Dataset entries
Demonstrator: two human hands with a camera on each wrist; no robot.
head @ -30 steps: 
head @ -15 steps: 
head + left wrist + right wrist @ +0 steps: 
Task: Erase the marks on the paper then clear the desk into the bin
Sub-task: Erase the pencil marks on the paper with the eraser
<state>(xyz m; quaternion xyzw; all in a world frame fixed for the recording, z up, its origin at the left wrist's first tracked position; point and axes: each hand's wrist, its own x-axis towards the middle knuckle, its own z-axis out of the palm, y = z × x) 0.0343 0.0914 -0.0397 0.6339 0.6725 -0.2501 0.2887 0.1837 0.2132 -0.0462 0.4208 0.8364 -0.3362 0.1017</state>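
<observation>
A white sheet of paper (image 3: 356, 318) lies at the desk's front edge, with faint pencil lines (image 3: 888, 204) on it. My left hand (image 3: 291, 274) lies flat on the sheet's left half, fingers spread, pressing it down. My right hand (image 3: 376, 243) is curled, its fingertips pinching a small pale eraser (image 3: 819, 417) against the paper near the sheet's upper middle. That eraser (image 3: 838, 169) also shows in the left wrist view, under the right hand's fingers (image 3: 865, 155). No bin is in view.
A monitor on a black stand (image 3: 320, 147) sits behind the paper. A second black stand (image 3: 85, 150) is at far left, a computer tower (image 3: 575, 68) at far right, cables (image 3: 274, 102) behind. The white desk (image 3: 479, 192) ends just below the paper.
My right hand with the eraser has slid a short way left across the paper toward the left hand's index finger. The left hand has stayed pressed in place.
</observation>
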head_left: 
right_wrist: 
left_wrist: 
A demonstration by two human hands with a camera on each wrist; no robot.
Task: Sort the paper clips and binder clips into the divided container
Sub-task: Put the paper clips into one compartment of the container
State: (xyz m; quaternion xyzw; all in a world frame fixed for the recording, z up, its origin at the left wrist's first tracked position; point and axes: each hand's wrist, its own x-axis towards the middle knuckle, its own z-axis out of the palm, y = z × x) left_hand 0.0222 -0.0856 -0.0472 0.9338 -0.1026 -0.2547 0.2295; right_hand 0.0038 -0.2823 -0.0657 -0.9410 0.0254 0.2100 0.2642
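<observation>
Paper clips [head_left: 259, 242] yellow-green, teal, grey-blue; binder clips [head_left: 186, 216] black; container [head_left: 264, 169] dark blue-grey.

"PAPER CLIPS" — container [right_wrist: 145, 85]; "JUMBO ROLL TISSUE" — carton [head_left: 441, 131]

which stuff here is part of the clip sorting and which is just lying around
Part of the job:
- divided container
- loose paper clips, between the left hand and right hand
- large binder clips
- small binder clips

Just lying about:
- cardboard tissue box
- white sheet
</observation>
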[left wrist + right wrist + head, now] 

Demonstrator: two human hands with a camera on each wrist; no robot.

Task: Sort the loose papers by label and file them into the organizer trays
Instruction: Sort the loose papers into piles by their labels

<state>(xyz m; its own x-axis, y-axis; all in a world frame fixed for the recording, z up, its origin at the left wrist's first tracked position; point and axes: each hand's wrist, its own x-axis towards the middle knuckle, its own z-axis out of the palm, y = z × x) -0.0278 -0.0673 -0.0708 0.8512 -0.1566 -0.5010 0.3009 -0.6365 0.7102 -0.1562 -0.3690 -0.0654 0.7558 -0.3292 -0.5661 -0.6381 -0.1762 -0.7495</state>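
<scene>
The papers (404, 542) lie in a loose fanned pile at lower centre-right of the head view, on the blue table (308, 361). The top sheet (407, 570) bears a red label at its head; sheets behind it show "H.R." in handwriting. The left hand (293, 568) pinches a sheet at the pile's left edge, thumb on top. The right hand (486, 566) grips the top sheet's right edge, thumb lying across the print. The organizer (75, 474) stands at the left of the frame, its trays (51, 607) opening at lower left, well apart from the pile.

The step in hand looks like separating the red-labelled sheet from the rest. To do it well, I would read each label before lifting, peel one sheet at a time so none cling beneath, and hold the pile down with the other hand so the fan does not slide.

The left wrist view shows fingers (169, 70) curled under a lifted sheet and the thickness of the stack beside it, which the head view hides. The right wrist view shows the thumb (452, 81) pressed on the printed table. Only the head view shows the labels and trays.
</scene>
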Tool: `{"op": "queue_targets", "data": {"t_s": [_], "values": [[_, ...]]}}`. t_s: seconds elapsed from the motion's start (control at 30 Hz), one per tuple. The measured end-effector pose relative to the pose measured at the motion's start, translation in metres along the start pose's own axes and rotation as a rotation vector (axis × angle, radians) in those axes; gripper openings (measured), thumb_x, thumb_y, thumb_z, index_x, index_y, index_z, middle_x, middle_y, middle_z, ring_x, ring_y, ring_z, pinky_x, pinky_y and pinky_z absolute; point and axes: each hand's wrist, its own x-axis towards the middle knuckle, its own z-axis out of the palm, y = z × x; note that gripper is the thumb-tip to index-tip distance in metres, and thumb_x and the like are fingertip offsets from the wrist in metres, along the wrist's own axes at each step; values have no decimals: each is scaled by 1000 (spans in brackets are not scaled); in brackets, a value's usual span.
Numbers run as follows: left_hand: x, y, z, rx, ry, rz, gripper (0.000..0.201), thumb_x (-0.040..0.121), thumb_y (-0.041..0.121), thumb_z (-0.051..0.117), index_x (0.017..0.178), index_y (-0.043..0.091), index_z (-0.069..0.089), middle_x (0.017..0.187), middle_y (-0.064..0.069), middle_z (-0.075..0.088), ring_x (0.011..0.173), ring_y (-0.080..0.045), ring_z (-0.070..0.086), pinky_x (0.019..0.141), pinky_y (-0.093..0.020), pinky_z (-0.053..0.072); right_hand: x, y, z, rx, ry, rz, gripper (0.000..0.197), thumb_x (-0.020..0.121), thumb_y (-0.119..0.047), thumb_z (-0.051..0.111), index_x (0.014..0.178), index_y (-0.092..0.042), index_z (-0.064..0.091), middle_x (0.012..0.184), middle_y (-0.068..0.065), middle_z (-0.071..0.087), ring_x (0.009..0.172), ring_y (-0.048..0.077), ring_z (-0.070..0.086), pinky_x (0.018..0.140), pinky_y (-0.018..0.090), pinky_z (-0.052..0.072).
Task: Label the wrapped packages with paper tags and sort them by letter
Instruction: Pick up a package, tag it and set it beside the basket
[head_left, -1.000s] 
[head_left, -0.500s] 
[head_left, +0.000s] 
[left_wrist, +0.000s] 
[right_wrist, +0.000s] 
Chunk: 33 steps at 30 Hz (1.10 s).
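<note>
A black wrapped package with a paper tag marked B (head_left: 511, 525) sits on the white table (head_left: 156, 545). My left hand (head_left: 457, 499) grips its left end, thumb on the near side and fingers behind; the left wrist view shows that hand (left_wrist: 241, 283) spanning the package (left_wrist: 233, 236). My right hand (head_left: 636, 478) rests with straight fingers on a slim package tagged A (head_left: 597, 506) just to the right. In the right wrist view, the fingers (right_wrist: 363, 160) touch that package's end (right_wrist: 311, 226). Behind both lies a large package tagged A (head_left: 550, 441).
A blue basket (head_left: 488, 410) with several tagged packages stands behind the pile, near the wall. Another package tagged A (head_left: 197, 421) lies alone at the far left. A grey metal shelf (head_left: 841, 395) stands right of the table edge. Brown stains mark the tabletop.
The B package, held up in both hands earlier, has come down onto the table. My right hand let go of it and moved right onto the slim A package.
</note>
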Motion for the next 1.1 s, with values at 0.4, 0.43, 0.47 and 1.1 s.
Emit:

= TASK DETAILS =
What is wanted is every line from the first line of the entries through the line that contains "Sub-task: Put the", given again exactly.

= ANSWER TO THE PROBLEM =
Demonstrator: two human hands with a camera on each wrist; no robot.
head @ -30 steps: 
head @ -15 steps: 
head + left wrist + right wrist @ +0 steps: 
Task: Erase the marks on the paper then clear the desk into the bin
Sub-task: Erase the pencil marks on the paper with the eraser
<state>(xyz m; quaternion xyzw; all in a world frame fixed for the recording, z up, its origin at the left wrist's first tracked position; point and axes: each hand's wrist, its own x-axis towards the middle knuckle, its own z-axis out of the palm, y = z × x) 0.0343 0.0914 -0.0397 0.6339 0.6725 -0.2501 0.2887 0.1837 0.2132 -0.0462 0.4208 0.8364 -0.3362 0.1017</state>
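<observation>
A white sheet of paper (image 3: 356, 318) lies at the desk's front edge, with faint pencil lines (image 3: 888, 204) on it. My left hand (image 3: 291, 274) lies flat on the sheet's left half, fingers spread, pressing it down. My right hand (image 3: 376, 243) is curled, its fingertips pinching a small pale eraser (image 3: 819, 417) against the paper near the sheet's upper middle. That eraser (image 3: 838, 169) also shows in the left wrist view, under the right hand's fingers (image 3: 865, 155). No bin is in view.
A monitor on a black stand (image 3: 320, 147) sits behind the paper. A second black stand (image 3: 85, 150) is at far left, a computer tower (image 3: 575, 68) at far right, cables (image 3: 274, 102) behind. The white desk (image 3: 479, 192) ends just below the paper.
My right hand with the eraser has slid a short way left across the paper toward the left hand's index finger. The left hand has stayed pressed in place.
</observation>
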head_left: 
right_wrist: 
left_wrist: 
A demonstration by two human hands with a camera on each wrist; no robot.
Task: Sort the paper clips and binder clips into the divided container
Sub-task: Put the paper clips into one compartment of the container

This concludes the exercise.